The council made several other key recommendations.

  • Ensuring that patients get evidence-based practices for addressing harm and reducing risks.
  • The federal government should require public reporting of “high-priority harms by individual healthcare organizations.” The council suggests reporting should be done annually at first, and then more frequently in the future.
  • Patient safety efforts should entail working with patients to reduce disparities in outcomes and medical errors in disadvantaged groups. The council calls for better data and improved transparency to reduce disparities.
  • Accelerating research and technology to improve patient safety. The council suggests forming a national patient safety research agenda and utilizing advances in information technology.
  • The National Patient Safety Team should partner with healthcare workers on ways to reduce harmful events to clinicians and other staff. The team should then disseminate best practices to reduce harms such as “needle stick injury, back injury, falls, radiation, and psychological and physical burnout.”
  • The president should set a goal of minimizing harm to patients by seeking dramatic and sustainable improvements by 2030.

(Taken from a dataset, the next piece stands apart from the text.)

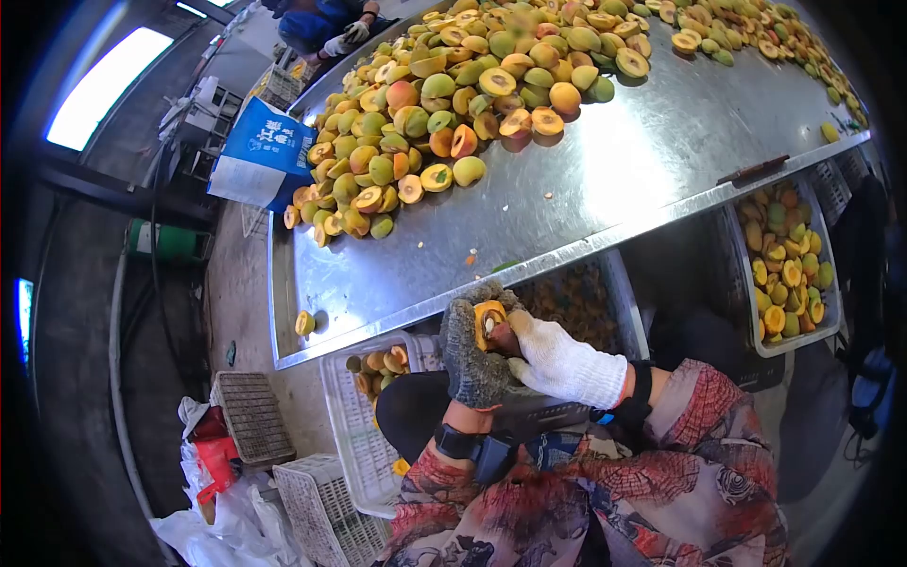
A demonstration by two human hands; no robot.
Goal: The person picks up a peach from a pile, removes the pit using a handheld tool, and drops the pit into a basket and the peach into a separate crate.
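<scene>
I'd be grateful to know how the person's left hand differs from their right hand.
The left hand wears a dark grey glove, the right hand a white glove. The left hand points upward, cradling a cut stone fruit; the right hand points sideways toward it. Both are gloved.

A: Worn on right hand (pixel 539 354)?
B: White knit glove (pixel 588 371).
A: Left of white glove?
B: Dark grey knit glove (pixel 465 345), on left hand (pixel 475 373). Lower left of white glove, black wrist strap (pixel 453 442) with boxy dark module (pixel 493 459).
A: Just behind white glove, sleeve side?
B: Black band (pixel 645 389), small blue marking (pixel 602 416).
A: Below white glove?
B: Loose garment (pixel 661 491) printed red, grey and black, fine line drawing on sleeve (pixel 709 402).
</scene>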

The council, which is made up of science and policy advisors outside of the federal government, pointed to a host of disturbing data on the need to improve patient safety.

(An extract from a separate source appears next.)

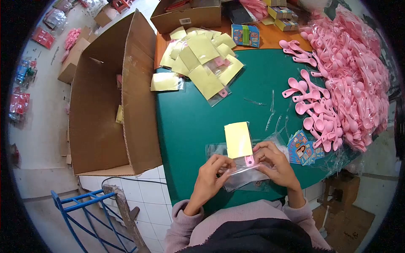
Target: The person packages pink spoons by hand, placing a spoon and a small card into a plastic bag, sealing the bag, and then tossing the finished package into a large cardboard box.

About one in four hospitalized Medicare patients experienced harm in 2018, according to an analysis by the Office of Inspector General in the Department of Health and Human Services. More than 40% of those harmful events could have been prevented, the report stated.

The COVID-19 pandemic appears to have done additional damage to patient safety efforts in hospitals, federal officials have said. In an analysis published in the New England Journal of Medicine in February 2022, they cited substantial increases in hospital-acquired infections.

Leah Binder, president and CEO of The Leapfrog Group, a nonprofit group focused on patient safety, said the advisory council makes important recommendations. She singled out the call for the patient safety team and the recommendation of publishing significantly harmful events by individual facilities.

In an interview with Chief Healthcare Executive® just days before the council issued its report, Binder said hospitals have made some progress in improving patient safety in recent years. But she noted some of that progress was lost in the pandemic, and the Leapfrog Group’s spring 2023 hospital safety report found a significant rise in hospital inspections.

“We did see this spike in infections, which is extremely disturbing, because there have been so many efforts and successful efforts in the past decade to reduce those infections,” Binder said. She said she is hoping to see hospitals begin to make progress in the near future.

Joe Kiani, the founder of the Patient Safety Movement Foundation and the CEO of Masimo, serves on the president’s council. In a statement, he expressed confidence that the report could make a difference.

“Preventable medical errors take hundreds of thousands of lives each year. I am optimistic that these recommendations will help fast-track solving this critical problem that destroys so many lives,” Kiani said

Kiani added that Biden has been awaiting this report and he called the president “our country’s biggest patient advocate.”